What you should do: Set down again exactly the lines of the listing below that fall between the line holding "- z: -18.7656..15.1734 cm" and the line holding "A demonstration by", inclusive.

━━━ Dataset content ━━━

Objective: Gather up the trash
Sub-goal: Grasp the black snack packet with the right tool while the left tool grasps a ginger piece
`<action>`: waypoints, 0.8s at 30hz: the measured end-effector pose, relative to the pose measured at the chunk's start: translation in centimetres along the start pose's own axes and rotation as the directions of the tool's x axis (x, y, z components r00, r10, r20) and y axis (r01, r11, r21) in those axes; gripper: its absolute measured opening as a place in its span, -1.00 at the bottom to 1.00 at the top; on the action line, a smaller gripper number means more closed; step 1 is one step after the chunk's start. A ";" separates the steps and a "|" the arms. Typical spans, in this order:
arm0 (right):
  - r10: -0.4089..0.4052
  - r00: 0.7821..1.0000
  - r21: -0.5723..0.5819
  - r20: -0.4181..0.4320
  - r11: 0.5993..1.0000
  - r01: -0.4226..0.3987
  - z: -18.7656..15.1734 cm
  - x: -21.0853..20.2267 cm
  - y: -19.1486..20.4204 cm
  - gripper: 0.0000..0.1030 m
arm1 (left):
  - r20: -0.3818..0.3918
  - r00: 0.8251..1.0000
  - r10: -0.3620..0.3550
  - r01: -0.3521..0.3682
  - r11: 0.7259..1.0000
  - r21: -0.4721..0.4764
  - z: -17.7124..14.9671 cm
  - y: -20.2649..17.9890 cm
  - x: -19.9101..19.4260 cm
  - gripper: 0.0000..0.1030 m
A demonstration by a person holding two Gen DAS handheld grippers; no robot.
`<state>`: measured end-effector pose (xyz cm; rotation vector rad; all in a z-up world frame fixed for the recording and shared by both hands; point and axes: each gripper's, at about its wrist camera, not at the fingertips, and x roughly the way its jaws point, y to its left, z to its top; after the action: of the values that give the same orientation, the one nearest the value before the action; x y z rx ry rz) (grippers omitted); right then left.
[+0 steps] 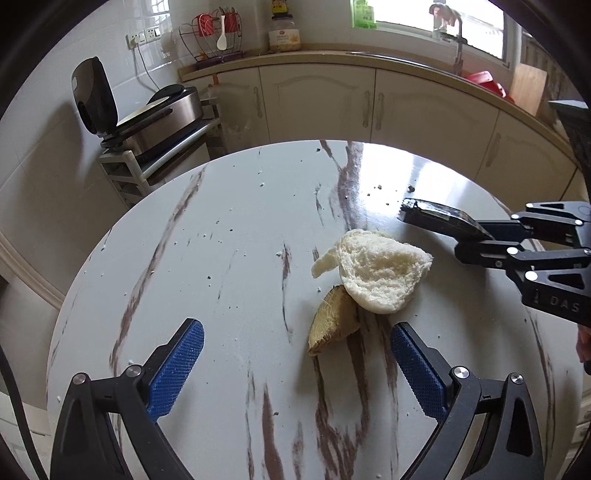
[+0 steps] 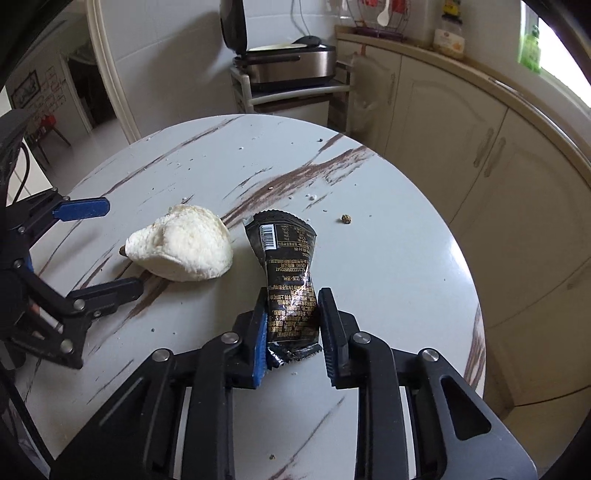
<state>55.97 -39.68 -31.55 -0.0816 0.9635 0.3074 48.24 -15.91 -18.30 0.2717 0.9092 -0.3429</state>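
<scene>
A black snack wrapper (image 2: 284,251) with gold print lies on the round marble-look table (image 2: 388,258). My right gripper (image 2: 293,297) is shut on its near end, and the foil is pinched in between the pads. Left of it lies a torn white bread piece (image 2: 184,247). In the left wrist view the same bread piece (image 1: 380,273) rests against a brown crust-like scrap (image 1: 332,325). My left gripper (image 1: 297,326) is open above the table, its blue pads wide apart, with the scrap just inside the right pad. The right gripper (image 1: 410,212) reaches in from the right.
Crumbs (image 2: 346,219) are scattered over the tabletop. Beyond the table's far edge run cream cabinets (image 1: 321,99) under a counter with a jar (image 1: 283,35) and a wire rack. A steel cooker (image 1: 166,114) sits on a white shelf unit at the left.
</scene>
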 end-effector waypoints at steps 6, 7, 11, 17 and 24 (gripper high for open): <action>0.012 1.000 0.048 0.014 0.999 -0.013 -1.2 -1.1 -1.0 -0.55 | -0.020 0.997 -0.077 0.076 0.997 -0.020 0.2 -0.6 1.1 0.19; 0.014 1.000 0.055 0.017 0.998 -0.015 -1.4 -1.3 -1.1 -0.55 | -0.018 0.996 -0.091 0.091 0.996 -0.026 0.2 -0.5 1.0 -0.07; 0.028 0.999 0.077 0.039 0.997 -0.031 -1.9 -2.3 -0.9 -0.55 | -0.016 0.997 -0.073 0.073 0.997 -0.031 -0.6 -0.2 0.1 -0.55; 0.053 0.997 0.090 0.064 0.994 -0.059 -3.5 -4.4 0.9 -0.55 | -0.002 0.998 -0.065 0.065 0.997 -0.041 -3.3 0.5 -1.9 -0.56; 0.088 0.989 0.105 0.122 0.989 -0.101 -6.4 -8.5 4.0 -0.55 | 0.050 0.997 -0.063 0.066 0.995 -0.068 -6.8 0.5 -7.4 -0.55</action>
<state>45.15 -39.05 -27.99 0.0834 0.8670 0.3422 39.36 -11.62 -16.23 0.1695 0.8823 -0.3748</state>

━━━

Response box:
  - z: -18.7656..15.1734 cm
  - x: -21.0853..20.2267 cm
  - y: -19.1486..20.4204 cm
  - gripper: 0.0000..0.1030 m
arm1 (left):
  - r20: -0.3818..0.3918
  - r00: 0.8251..1.0000
  - r10: -0.3620..0.3550
  - r01: -0.3521..0.3682
  - r11: 0.7259..1.0000
  - r21: -0.4721..0.4764
  - z: -17.7124..14.9671 cm
  - y: -20.2649..17.9890 cm
  - x: -19.9101..19.4260 cm
  - gripper: 0.0000..0.1030 m
A demonstration by a person holding two Gen DAS handheld grippers; no robot.

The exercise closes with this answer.